Pada momen itu, lanjut dia, seluruh pemuda asal Sidoarjo dan sekitarnya berkumpul dan mengikuti kemah selama dua hari satu malam. Mereka terdiri atas beragam latar belakang agama. Ada Islam, Kristen, Protestan, Hindu, Buddha, dan Konghucu. Pesertanya mencapai sekitar 200 orang. Kegiatannya berupa dialog dan materi wawasan kebangsaan. Kegiatan tersebut berlokasi di GKJW Mlaten dan Masjid Darussalam.
Para tokoh agama dan pemuda kala itu melakukan serangkaian kegiatan bersama-sama.
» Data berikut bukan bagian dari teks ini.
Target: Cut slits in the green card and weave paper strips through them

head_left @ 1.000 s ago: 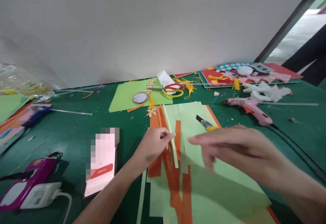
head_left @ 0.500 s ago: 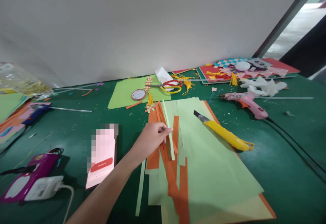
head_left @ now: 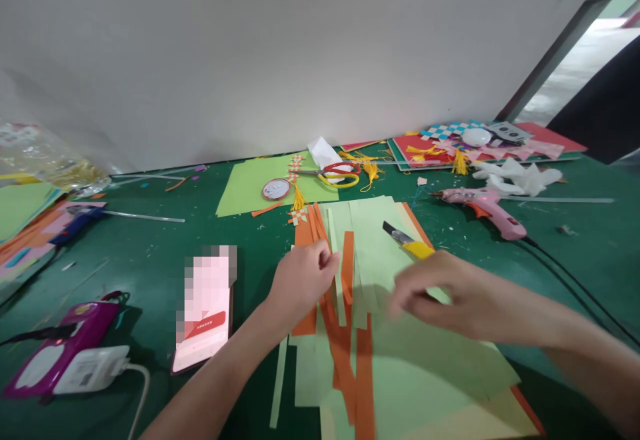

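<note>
My left hand (head_left: pixel 304 279) is closed, its thumb and finger pinched on a thin light green paper strip (head_left: pixel 341 303) that lies lengthwise over the pile. Beside and under that hand are several orange paper strips (head_left: pixel 349 260), some crossing each other. My right hand (head_left: pixel 440 293) hovers over the light green paper sheets (head_left: pixel 415 373), its fingers loosely bent, blurred at the tips, with nothing visible in them. Behind it is a yellow utility knife (head_left: pixel 417 248) with its blade out, the handle mostly hidden by the hand.
A phone (head_left: pixel 205 340), a purple power strip (head_left: pixel 83 333) and a white charger sit at left. Scissors (head_left: pixel 330 173), a round badge and yellow tassels lie at the back. A pink glue gun (head_left: pixel 487 210) is at right; a blue one (head_left: pixel 77 223) lies at far left.
My right hand has come in from the right over the paper sheets, covering the knife's handle. The left hand stays at the green strip, its fingers more curled.
</note>
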Motion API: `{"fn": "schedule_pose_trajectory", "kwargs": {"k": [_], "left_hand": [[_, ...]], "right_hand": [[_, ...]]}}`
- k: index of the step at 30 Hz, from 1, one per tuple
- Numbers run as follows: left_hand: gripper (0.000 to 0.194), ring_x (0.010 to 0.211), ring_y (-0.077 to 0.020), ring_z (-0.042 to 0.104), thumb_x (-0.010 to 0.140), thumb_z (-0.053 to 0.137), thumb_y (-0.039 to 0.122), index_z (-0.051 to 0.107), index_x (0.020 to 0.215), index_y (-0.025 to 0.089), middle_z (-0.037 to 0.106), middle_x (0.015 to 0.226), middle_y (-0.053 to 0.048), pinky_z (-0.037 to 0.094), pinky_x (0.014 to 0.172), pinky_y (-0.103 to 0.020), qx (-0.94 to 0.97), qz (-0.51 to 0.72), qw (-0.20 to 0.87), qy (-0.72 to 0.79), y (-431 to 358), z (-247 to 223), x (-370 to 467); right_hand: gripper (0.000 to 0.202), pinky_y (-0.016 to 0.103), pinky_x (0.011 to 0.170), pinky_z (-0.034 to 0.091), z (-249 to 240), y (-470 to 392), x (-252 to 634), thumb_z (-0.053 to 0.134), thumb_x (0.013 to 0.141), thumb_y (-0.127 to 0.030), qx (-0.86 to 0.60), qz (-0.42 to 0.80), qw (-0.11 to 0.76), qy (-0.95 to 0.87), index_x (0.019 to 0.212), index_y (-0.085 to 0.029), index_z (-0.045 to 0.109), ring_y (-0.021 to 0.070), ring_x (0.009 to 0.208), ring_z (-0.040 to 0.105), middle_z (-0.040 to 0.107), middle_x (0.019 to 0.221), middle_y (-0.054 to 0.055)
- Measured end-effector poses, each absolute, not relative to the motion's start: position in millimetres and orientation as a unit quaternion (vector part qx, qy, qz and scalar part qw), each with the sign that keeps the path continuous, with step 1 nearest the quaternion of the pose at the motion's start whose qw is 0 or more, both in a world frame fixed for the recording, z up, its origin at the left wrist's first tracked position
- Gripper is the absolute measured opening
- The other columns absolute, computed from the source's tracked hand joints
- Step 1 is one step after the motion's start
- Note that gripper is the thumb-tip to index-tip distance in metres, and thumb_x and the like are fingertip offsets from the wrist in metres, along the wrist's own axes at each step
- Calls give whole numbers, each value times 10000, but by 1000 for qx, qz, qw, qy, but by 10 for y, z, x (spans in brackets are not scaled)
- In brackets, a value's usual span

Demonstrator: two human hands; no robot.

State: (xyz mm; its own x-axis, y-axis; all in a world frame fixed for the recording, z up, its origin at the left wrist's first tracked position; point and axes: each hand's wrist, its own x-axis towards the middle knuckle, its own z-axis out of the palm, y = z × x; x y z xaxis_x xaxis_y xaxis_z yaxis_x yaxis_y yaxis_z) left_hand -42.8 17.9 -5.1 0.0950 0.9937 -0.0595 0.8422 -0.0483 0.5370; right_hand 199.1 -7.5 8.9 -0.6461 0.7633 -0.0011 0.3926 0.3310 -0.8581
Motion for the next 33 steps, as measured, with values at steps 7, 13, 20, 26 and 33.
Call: {"fn": "schedule_pose_trajectory", "kwargs": {"k": [7,13,20,26,33], "left_hand": [[133,903,-264,593,969,437,266,542,963,185,663,943,-96,409,762,-346,757,149,-6,636,239,-136,-468],[156,971,-282,621,972,447,215,574,1057,181,699,989,-108,442,824,-384,768,145,8,623,238,-167,-459],[146,901,-235,641,959,468,164,595,1022,196,705,934,-56,482,807,-368,775,188,16,603,243,-200,-462],[175,1013,-248,564,979,485,265,603,1053,158,644,1054,-91,475,908,-401,826,214,-15,521,252,-217,-435],[225,1044,-253,577,1001,449,286,584,1118,150,643,1105,-92,488,896,-408,853,142,5,501,232,-303,-413]], "right_hand": [[249,474,1019,459,-209,153,1448,540,938,-270,-281,58,212,-934,1099,-140,679,310,1197,555,667,1137,144],[428,515,1094,408,-443,72,1455,514,955,-437,-279,38,202,-938,1218,-119,631,323,1297,491,599,1306,175],[407,531,1080,425,-448,92,1479,549,947,-397,-256,71,217,-939,1243,-125,612,315,1294,503,615,1303,153],[258,482,1055,464,-365,121,1571,579,922,-336,-249,60,267,-929,1005,-107,665,293,1147,608,691,1087,150],[603,519,978,519,-404,189,1686,632,855,-510,-297,30,202,-933,1247,-53,595,368,1233,545,598,1305,212]]}}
Tidak ada beda. Mereka yang berbeda agama dan latar belakang juga tidur di masjid serta gereja. ’’Suasana waktu itu luar biasa dan kita merasakan kebinekaan,’’ ujar tokoh agama yang mengaku penggemar Presiden Keempat RI KH Abdurrahman Wahid (Gus Dur) itu.
Hal lain yang begitu spesial dalam kegiatan tersebut adalah kehadiran Alissa Wahid, putri sulung Gus Dur. ’’Kesederhanaan dan kehadiraan beliau (Alissa Wahid) memberikan wawasan baru bagi para Komunitas Gusdurian,’’ jelasnya.
Sejauh ini pelaksanaan youth camp tidak tentu lagi. Meski demikian, dialog kebangsaan dan seminar masih rutin dilangsungkan. Hampir setiap setahun sekali seminar kebangsaan diselenggarakan. Bagi Pendeta Natael, Natal tahun ini juga terasa begitu istimewa. Mengapa? Selain merayakan Natal dan tahun baru, dia dan kelompok Gusdurian Sidoarjo memperingati Haul Gus Dur pada Jumat malam (30/12).
Ternyata, Pendeta Natael sejak 2011 mau merepotkan dirinya untuk menduduki jabatan sebagai sekretaris Gusdurian Sidoarjo. ’’Bagi saya, Gus Dur itu sosok toleran yang patut dicontoh semua pemimpin. Soalnya, tanpa Gus Dur, semua repot,’’ ujarnya, lalu tergelak.
Natael masih ingat betul petuahpetuah Gus Dur yang merupakan mantan ketua umum PB NU tersebut. Karena itu, dia pun ingin terus ikut menjadi bagian dalam perjuangan dan menjaga toleransi dengan ikut bergabung dalam Komunitas Gusdurian. Selain itu, Natael turut berkecimpung dalam Forum Kerukunan Umat Beragama (FKUB) Jatim sejak 2012. ’’Sudah sepatutnya setiap warga negara hidup dalam toleransi,’’ paparnya.